We re-examined these issues with the new treatment of the UV transmission within the haze and the new chemical network (L14). For this, we computed steady-state solutions by fine-tuning the OH/H2O influx to match the available observations (HIFI+PACS in Moreno et al. (2012) and Cassini/CIRS by Cottini et al. (2012)). Table 4 summarizes the required fluxes to match the H2O determinations from Herschel and Cassini/CIRS by using the two sets of chemistry and water influx in the form of either OH or H2O. (Only cases of deposition at the top of the atmosphere are summarized in Table 4.)

Although we do find with our simplified L14 scheme values that are similar to Dobrijevic et al. (2014), Table 4 indicates that an influx in the form of H2O entering Titan’s atmosphere is more “efficient” at producing H2O in Titan’s atmosphere than an OH flux; the difference is only about 20% (vs. a factor ~2 in Dobrijevic et al. 2014). Moreover, for a given form of deposition (OH or H2O), we do not find any significant difference between the required fluxes as a function of deposition profile, as the associated Titan H2O profiles for a given flux and the two scenarios of deposition profiles are identical up to 750 km. In contrast, the profiles start to diverge above this altitude as seen in Figs. 12 and 13 of Moreno et al. (2012), so that measurements of the H2O mole fraction in the upper atmosphere could help constrain the Enceladus in contrast to micrometeoroid ablation origin of the external flux. We are unsure of the cause of the discrepancy with Dobrijevic et al. (2014), and we do not understand why their required fluxes are so dependent on the altitude deposition profile. Indeed, we estimated that the non-inclusion of the N-O coupling has a negligible effect of the fluxes required to match a given H2O profile above, and the latter authors do not explicitly show a case with the N-O chemistry turned off for comparison. Likely reasons of the discrepancy may be related to significantly different profiles of the C-H and C-H-N species profiles computed in (Dobrijevic et al. 2014, not shown therein) and ours.

4. Lifetimes

Moreno et al. (2012) could not simultaneously fit the stratospheric abundance of H2O measured with Herschel and of CO2 (de Kok et al. 2007) with the same OH and O(3P) flux.
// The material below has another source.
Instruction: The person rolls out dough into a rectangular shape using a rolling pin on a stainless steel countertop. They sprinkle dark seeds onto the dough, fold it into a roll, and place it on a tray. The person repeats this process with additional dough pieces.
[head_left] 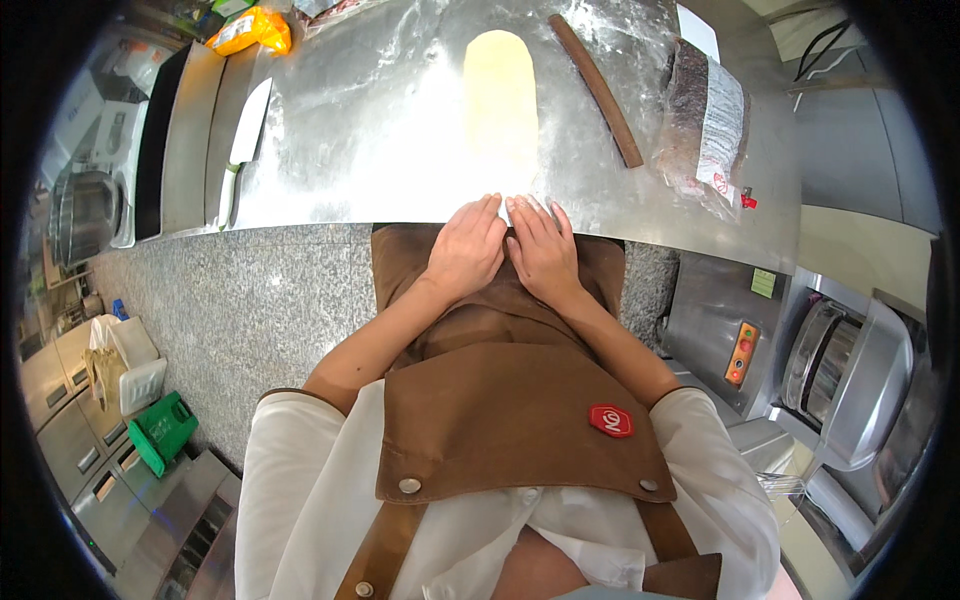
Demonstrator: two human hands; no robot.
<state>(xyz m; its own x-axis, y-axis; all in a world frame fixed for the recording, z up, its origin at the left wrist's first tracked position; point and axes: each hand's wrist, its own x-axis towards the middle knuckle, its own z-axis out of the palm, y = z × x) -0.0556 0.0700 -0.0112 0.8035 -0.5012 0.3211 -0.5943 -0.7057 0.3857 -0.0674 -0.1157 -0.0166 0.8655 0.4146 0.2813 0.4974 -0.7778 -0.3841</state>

They proposed that the discrepancy could be solved by invoking a time-variable input flux. They based their argument on the different atmospheric lifetimes of H2O and CO2. This had been already found by Wilson & Atreya (2004), who reported chemical lifetimes of 4.1 and 697 yr at 300 km for H2O and CO2. Moreno et al. (2012) obtained similar numbers (9 yr and 450 yr) for the “column-integrated” lifetime, which is defined by dividing the column density by the vertically-integrated chemical loss including photolysis. For CO2, this lifetime was comparable to the vertical transport time down to the condensation level (360 yr). However, these approaches give either an estimate of the lifetime against chemical loss at some level or a global estimate of the atmospheric residence time of a species in the atmosphere, but they do not handle the fact that the time evolution of the atmospheric mixing ratios depends on both chemical and transport processes, which may show important variations with altitude.

To account for this, we first used our time-dependent model as described, to study the response of oxygen species to an abrupt change in the oxygen source rate. For this, we initialized the oxygen compounds to the steady state solution profiles obtained in the case of the OH Enceladus source (i.e, deposited at the top of the atmosphere) by considering the two variants of the oxygen chemistry (H08 and L14). The steady state OH fluxes required to match the H2O Herschel profile are given in Table 4, and an O(3P) flux of 1.6 × 106 cm-2 s-1 is used. Then, for each case, the oxygen sources are cut to zero and the oxygen species evolve with time. For each species, we define the altitude-dependent “effective lifetime” as the time after which the mixing ratio has decreased by a factor e at the considered altitude. This definition is clearly only approximate since the time evolution does not follow a simple exponential decay. Results for the H08 chemical network are shown in Fig. 1 for all oxygen species but CO (which has a very long lifetime at all levels). It has to be pointed out that the “effective lifetimes” for every species are approximately the same when using the H08 or the L14 chemical network.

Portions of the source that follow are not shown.